Below this sentence is a listing; return exactly its lines from the one with "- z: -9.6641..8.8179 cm" to the one with "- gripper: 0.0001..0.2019", both kept, and nothing more.

___

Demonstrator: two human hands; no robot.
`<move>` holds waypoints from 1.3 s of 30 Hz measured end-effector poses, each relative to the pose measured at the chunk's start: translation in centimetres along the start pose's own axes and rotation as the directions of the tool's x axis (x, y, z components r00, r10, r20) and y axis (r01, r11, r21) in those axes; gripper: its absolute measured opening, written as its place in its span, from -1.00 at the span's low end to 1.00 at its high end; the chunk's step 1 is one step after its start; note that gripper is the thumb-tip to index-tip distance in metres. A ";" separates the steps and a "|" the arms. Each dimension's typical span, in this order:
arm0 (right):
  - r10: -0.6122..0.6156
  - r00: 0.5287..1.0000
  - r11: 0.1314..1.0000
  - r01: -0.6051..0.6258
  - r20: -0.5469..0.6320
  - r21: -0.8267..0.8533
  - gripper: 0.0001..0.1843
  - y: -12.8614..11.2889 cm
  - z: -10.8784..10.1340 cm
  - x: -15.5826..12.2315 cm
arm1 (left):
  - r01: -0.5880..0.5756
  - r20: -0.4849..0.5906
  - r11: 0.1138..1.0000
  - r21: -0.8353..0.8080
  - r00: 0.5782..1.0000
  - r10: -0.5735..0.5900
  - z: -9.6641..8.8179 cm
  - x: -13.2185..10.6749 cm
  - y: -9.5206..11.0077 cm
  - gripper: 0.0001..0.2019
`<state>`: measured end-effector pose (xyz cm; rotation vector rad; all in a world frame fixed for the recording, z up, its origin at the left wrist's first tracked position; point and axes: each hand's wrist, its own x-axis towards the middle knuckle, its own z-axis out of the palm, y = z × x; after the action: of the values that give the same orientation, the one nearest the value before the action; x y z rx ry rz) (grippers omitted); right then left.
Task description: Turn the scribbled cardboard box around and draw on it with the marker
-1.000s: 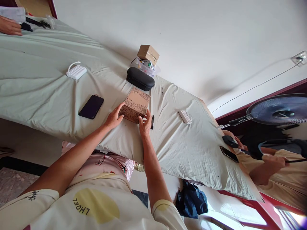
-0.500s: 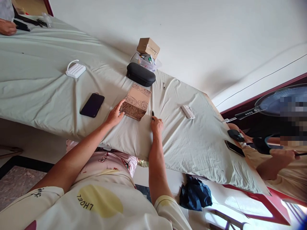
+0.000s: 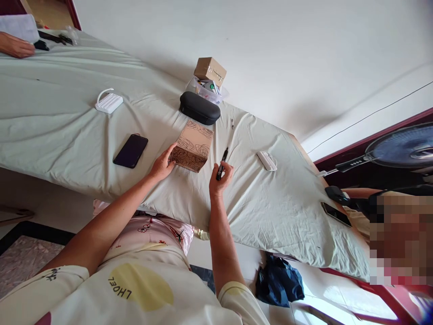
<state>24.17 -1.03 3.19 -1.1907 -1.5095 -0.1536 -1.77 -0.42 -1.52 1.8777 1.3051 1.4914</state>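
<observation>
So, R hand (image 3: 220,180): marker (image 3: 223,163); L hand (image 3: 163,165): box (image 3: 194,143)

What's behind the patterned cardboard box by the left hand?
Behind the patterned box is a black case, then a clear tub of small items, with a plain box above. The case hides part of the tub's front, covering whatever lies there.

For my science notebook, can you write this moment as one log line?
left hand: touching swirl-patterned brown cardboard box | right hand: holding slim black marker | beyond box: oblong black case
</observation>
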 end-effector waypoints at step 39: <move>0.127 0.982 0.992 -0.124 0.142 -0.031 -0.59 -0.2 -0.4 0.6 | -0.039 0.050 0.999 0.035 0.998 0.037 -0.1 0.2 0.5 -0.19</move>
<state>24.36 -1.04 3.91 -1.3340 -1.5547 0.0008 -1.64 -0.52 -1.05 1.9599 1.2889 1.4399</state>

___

**Written answer:**
  - z: -9.6641..8.8179 cm
  - x: -13.2185..10.6749 cm
  - y: -9.5206..11.0077 cm
  - gripper: 0.0001..0.2019

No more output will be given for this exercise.